The story of how elite goaltender Tomas Vokoun was signed by the Capitals to a one-year deal at the astoundingly low price of $1.5 million is about timing (bad for Vokoun) and dumb luck (good for Washington).
Vokoun was without a team when he offered himself and his bargain-basement price to the Capitals after other teams looking for goalies in the free-agent market made their signings.
Those teams include the Lightning, which July 1, the day free agency opened, inquired about Vokoun, who with a 2.55 goals-against average and .922 save percentage was one of the few reasons the sad-sack Panthers were competitive last season.
With those numbers, Vokoun's price must have been high, certainly more than the $3 million Tampa Bay spent on its one-year deal with Dwayne Roloson.
But a funny thing happened. The goalie market dried up.
Credit an already tight market squeezed more after the Flyers, before free agency began, signed Ilya Bryzgalov for nine years and $51 million, the kind of deal Vokoun would have liked.
Then the Coyotes lured Mike Smith away from Tampa Bay with a two-year, $4 million deal. The Avalanche traded for Capitals goalie Semyon Varlamov, and the Panthers, knowing they would lose Vokoun, signed Jose Theodore for two years, $3 million. And just like that, teams were set in net.

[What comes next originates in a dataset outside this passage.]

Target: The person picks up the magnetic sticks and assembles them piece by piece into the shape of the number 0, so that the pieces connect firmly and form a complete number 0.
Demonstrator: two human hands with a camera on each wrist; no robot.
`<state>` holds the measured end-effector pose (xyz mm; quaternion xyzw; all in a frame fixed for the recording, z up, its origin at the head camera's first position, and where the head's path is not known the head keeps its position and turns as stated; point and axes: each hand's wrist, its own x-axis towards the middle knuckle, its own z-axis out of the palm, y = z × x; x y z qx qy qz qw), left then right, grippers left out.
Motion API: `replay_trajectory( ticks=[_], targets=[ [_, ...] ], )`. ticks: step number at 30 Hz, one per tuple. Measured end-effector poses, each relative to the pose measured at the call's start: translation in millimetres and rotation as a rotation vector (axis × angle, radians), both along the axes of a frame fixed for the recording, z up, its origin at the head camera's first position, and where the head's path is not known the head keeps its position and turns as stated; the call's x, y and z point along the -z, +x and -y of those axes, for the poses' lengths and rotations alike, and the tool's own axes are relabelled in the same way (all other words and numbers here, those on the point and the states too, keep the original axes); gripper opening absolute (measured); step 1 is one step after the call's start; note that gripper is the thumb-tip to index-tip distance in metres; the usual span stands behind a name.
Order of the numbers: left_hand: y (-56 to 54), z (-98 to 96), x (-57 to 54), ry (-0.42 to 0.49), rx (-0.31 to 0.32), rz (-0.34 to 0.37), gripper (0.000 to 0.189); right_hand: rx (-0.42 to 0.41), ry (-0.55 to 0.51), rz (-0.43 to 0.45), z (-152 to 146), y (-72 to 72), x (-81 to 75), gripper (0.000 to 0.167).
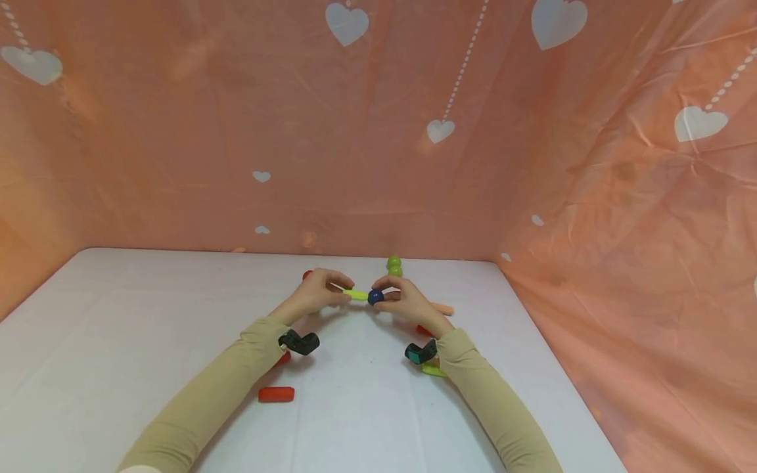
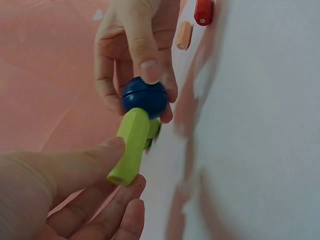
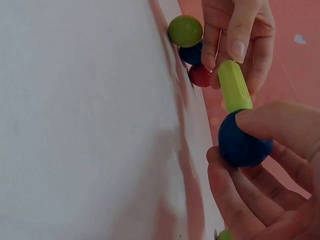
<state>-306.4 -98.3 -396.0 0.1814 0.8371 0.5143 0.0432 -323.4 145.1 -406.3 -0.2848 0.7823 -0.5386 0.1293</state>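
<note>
Above the white table, my left hand (image 1: 319, 289) pinches a yellow-green ribbed toy stick (image 1: 357, 295) between thumb and fingers. Facing it, my right hand (image 1: 408, 303) holds a dark blue ball (image 1: 375, 297) by thumb and fingertips. One end of the stick (image 2: 131, 147) meets the ball (image 2: 144, 97) in the left wrist view. The right wrist view also has stick (image 3: 234, 86) and ball (image 3: 243, 141) end to end; whether they are joined I cannot tell.
Green balls (image 1: 394, 264) lie beyond the right hand. A peach stick (image 1: 443, 309), a red stick (image 1: 424, 330) and a green stick (image 1: 434, 370) lie near the right arm. Another red stick (image 1: 276, 394) is beside the left sleeve. An orange heart-patterned curtain (image 1: 378, 184) hangs behind the table (image 1: 355, 420).
</note>
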Motion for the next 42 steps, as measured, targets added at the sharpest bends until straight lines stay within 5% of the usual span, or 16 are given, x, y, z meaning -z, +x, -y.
replay_trajectory(
  ticks=[10,16,26,36,42],
  targets=[
    [0.7,25.7,-8.3,-0.042,0.01,-0.089,0.034,0.038,0.042,0.001,-4.6,-3.3,1.1,0.035],
    [8.1,44.0,-2.1,-0.123,0.084,-0.119,0.04,0.032,0.053,0.019,-6.2,-1.5,1.2,0.038],
    [19.1,55.4,10.6,-0.239,0.097,-0.089,0.031,0.029,0.076,0.037,-6.4,-1.2,6.8,0.038],
    [21.4,55.6,6.4,-0.257,0.036,-0.071,0.029,0.026,0.09,0.045,-5.4,1.0,0.7,0.038],
    [17.7,50.0,4.9,-0.165,0.046,-0.071,0.031,0.036,0.109,0.036,-5.6,-0.7,-0.8,0.037]
  ],
)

That is when Vokoun, 35, approached Capitals general manager George McPhee, who after dealing Varlamov was ready to play next season with Michal Neuvirth and Braden Holtby.
Why Washington? Because, Vokoun said, he wanted a chance to win the Stanley Cup.
Told McPhee should have bought a lottery ticket that day, Lightning GM Steve Yzerman said, "He didn't need to. He already won the lottery."
Even so, Yzerman said he has no regrets he signed Roloson, who will be 42 next season but was so good for the Lightning in 2010-11. "When we have to make our decision, he's the best option," Yzerman said. "I like Roli. He's a battler, and when we need him, he'll be there for us. We're happy with our decision."
WHAT'S LEFT? With Smith's departure, every player Tampa Bay received from the Stars in the February 2008 trade of Brad Richards is gone. But follow the permutations. The trade over the long haul helped Tampa Bay land a couple of pretty good players: defenseman Eric Brewer and right wing Teddy Purcell.
The original deal: Richards, MVP of the Lightning's 2004 Stanley Cup run, and goalie Johan Holmqvist for Smith, forwards Jussi Jokinen and Jeff Halpern, and a 2009 fourth-round draft pick.
Smith, an unrestricted free agent this year, left with no return, and the draft pick went to the Wild for negotiating rights to Brian Rolston, whom Tampa Bay could not sign before the 2008 free-agent period, so no return there.
Jokinen was traded in February 2009 to the Hurricanes for Wade Brookbank, Josef Melichar and a 2009 fourth-round pick that became part of a March 2009 deal that sent goalie Olaf Kolzig and defenseman Jamie Heward to the Maple Leafs for defenseman Richard Petiot.
Brookbank and Melichar are no longer with the organization, and though Petiot was signed this month as a free agent, his in-between stint with the Oilers takes him out of this discussion.
Halpern in March 2010 was traded to the Kings for Purcell and a 2010 third-round pick that turned into defensive prospect Brock Beukeboom, who last season was traded to the Blues in the deal for Brewer.
So, that's it: Brad Richards for Brewer, the cornerstone of the defense, and Purcell, a budding star. Was it worth it?